# skipping



## skipping (Aug 21, 2011)

hiya im looking to move to spain either alicante or costa del sol wanting to know of any private renting places and jobs to look for was wondering if any one can give me some info please


----------



## Alcalaina (Aug 6, 2010)

Hi there

Have a good read through the other threads here and you'll see there ain't no jobs in Spain! Five million unemployed Spaniards and hundreds of expats chasing every English-speaking job. Really not a good idea to even think about moving here right now, unless you have enough money to live on from pensions or whatever.


----------



## djfwells (Sep 28, 2009)

My advice would be not to even entertain the idea of coming over to Spain unless you have at least one of the following :

1) A firm and legal contract of employment
2) Somewhere to stay, maybe with family and rent free for a while
3) Friends or family living locally to you to show you the ropes
4) Fluency in Spanish and, better still, another language other than English
5) Your own place here already
6) Be independantly wealthy
7) Have a professional qualification, skill or trade that you can begin work with quickly and easily
8) Have lived here before in the past
9) Have enough savings to support yourself on for at least 12 months
10) Have private medical insurance

Unless you have at least one of those attributes (the more you have, the more likely you are to make a go of things), then make sure you have enough for the ticket home, because you will need it sooner than you think.


----------



## mrmedia (Jul 8, 2011)

Ah now, what about in 2020? Being ten to fifteen years off retirement (we hope, as they keep moving the age), we are looking to come out to Spain in 2020, to settle into a lower pace life. Either we'll live frugally, or, more likely we'll buy and run a small business that isn't a bar or restaurant! 
The way I see it, the economy will have changed beyond all recognition by 2020 and I'll be able to put into place many of those things on the list. Perhaps the problem is the short run in on most people's plan. 'Let's move to Spain.' Six months later 'Eeeeeeeeek!!!' 

Which business would you buy in 2020? Hmmmm?


----------



## Alcalaina (Aug 6, 2010)

mrmedia said:


> Which business would you buy in 2020? Hmmmm?
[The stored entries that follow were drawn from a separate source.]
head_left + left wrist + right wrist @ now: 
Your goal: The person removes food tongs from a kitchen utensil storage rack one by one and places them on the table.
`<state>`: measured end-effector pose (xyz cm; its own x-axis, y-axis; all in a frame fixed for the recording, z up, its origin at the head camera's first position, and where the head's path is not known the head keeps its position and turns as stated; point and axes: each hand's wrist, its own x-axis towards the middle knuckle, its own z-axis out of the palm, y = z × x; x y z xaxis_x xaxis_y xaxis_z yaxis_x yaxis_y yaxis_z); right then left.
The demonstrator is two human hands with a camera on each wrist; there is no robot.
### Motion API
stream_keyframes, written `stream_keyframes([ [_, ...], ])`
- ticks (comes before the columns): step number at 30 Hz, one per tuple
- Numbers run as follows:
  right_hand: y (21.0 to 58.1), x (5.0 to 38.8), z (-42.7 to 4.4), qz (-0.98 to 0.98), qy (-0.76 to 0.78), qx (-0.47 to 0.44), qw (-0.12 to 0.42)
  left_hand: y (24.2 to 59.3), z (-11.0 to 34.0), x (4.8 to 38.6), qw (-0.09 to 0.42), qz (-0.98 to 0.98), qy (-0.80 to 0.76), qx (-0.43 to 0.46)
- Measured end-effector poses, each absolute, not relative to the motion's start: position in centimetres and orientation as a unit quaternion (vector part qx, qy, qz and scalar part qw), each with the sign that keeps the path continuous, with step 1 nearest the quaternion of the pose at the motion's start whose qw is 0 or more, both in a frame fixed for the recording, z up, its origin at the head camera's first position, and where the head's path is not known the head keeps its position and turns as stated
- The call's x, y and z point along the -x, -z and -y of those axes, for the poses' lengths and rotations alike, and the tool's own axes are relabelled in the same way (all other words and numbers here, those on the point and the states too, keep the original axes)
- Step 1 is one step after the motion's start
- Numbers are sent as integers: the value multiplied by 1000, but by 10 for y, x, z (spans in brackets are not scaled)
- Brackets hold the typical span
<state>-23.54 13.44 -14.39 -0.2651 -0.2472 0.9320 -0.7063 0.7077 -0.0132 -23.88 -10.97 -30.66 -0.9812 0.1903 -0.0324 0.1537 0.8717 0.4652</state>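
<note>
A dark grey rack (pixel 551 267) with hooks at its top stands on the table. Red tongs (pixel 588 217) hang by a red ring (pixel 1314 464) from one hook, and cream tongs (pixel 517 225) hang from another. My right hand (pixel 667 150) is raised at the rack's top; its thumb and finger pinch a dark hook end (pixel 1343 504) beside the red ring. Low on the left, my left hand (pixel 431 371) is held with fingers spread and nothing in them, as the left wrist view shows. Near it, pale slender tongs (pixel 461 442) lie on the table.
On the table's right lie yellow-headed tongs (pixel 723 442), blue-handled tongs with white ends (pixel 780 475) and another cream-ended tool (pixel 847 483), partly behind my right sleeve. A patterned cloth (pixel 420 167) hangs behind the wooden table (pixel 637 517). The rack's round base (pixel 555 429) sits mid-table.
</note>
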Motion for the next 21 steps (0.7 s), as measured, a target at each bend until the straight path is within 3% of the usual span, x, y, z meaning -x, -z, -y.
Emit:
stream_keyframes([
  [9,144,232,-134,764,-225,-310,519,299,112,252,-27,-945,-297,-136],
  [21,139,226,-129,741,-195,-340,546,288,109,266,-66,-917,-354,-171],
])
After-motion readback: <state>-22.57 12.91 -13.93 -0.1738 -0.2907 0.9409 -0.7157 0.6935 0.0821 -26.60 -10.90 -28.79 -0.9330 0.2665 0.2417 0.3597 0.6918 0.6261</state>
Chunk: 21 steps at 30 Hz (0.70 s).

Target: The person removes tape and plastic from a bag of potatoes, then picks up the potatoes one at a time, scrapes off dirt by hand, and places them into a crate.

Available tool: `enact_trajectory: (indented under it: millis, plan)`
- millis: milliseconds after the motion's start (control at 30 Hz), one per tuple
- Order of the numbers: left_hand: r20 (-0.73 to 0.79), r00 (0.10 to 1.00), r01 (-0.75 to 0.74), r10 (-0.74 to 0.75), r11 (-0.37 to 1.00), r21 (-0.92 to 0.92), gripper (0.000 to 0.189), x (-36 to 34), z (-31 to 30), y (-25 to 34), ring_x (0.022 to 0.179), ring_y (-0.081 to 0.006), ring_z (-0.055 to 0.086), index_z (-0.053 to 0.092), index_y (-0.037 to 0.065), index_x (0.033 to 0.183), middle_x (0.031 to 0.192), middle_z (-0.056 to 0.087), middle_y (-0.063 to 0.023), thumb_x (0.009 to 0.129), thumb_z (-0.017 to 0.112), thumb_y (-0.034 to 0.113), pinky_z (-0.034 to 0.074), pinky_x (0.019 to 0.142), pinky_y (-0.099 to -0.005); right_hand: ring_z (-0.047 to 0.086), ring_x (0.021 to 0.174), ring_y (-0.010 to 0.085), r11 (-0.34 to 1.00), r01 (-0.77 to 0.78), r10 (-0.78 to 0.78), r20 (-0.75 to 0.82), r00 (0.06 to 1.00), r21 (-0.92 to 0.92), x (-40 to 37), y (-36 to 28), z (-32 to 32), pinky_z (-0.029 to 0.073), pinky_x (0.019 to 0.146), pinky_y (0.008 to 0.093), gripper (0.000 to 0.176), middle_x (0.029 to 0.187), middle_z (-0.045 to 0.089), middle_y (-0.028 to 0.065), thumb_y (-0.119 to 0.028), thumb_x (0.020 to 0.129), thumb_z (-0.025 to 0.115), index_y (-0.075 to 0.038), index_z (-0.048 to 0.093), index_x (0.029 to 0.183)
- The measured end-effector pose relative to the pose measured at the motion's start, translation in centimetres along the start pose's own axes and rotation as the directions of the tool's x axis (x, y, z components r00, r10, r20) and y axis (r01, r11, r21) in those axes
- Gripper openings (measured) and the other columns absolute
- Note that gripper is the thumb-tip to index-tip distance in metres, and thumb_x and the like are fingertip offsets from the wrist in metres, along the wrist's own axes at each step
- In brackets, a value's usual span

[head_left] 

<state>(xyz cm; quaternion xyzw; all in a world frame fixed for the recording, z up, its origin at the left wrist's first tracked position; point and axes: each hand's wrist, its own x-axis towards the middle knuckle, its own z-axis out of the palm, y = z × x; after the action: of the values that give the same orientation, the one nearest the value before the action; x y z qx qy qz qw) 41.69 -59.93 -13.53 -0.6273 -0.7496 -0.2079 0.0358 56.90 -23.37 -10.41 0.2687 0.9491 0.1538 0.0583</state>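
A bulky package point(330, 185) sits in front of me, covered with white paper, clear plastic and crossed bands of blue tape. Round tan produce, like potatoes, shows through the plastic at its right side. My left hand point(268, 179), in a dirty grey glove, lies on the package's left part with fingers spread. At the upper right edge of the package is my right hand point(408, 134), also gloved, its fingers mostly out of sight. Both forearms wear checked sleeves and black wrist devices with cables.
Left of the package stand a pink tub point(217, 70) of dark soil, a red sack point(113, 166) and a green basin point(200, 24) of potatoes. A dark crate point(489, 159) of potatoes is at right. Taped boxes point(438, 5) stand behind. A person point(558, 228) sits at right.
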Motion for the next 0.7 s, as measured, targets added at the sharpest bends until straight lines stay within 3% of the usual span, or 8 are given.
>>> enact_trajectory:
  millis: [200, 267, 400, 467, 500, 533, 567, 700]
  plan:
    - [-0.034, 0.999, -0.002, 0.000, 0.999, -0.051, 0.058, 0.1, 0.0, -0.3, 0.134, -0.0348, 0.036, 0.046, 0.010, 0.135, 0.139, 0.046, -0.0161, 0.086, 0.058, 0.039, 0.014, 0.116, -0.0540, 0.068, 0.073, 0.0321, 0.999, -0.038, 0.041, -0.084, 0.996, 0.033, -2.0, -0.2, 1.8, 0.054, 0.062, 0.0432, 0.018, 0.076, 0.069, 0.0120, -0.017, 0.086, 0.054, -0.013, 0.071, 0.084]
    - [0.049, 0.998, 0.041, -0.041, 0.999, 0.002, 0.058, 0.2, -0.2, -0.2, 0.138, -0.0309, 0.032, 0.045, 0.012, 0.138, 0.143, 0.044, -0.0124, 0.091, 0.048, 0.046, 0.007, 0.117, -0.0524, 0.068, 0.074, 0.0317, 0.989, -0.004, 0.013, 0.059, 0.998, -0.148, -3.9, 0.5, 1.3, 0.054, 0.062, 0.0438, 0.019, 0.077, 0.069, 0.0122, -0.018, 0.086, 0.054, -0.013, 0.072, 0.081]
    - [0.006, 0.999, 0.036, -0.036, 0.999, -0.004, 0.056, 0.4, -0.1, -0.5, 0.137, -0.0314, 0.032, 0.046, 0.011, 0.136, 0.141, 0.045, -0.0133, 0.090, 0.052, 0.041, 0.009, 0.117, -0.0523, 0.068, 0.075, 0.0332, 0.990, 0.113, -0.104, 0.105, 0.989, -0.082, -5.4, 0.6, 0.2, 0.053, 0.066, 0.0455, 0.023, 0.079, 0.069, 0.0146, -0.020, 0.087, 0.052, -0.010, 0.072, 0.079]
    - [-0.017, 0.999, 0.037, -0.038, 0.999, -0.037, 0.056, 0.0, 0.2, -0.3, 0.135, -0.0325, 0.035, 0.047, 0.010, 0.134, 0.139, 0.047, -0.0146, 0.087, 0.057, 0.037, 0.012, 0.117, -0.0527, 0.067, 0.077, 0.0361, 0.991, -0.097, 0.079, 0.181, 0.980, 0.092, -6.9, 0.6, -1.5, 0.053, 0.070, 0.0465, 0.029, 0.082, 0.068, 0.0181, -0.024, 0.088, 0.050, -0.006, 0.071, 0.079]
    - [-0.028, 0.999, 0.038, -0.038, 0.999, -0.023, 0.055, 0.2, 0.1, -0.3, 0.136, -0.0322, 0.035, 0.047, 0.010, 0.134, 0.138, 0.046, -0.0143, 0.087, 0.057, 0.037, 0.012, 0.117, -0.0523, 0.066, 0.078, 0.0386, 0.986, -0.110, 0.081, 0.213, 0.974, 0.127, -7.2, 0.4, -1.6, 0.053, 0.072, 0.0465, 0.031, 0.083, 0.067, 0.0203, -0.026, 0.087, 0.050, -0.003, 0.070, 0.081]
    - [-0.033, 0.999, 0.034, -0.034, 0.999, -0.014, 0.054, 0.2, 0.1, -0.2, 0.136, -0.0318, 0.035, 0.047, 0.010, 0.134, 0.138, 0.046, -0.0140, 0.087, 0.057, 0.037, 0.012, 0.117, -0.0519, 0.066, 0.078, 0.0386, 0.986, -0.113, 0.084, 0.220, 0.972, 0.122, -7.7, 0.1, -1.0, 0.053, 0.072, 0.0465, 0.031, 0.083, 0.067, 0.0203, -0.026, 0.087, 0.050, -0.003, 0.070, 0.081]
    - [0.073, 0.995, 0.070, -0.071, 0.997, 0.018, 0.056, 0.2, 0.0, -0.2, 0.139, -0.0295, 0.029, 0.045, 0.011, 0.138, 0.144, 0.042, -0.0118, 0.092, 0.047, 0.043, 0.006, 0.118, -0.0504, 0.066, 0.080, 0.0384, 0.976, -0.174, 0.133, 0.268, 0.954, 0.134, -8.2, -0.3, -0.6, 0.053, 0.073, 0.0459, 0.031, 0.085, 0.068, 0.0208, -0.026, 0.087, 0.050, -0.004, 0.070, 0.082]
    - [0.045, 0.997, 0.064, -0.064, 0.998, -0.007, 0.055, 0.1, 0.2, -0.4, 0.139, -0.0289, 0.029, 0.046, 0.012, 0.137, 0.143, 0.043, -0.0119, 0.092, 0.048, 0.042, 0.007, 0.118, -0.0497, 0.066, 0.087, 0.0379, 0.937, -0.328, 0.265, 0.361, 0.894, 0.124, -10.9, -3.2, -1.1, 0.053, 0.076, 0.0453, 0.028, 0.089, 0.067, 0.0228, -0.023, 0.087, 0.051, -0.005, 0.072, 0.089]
An English-speaking residential care home on the Costa del Sol, with British TV piped into every room and British food served in the dining room ...


----------



## mrypg9 (Apr 26, 2008)

mrmedia said:


> Ah now, what about in 2020? Being ten to fifteen years off retirement (we hope, as they keep moving the age), we are looking to come out to Spain in 2020, to settle into a lower pace life. Either we'll live frugally, or, more likely we'll buy and run a small business that isn't a bar or restaurant!
> The way I see it, the economy will have changed beyond all recognition by 2020 and I'll be able to put into place many of those things on the list. Perhaps the problem is the short run in on most people's plan. 'Let's move to Spain.' Six months later 'Eeeeeeeeek!!!'
> 
> Which business would you buy in 2020? Hmmmm?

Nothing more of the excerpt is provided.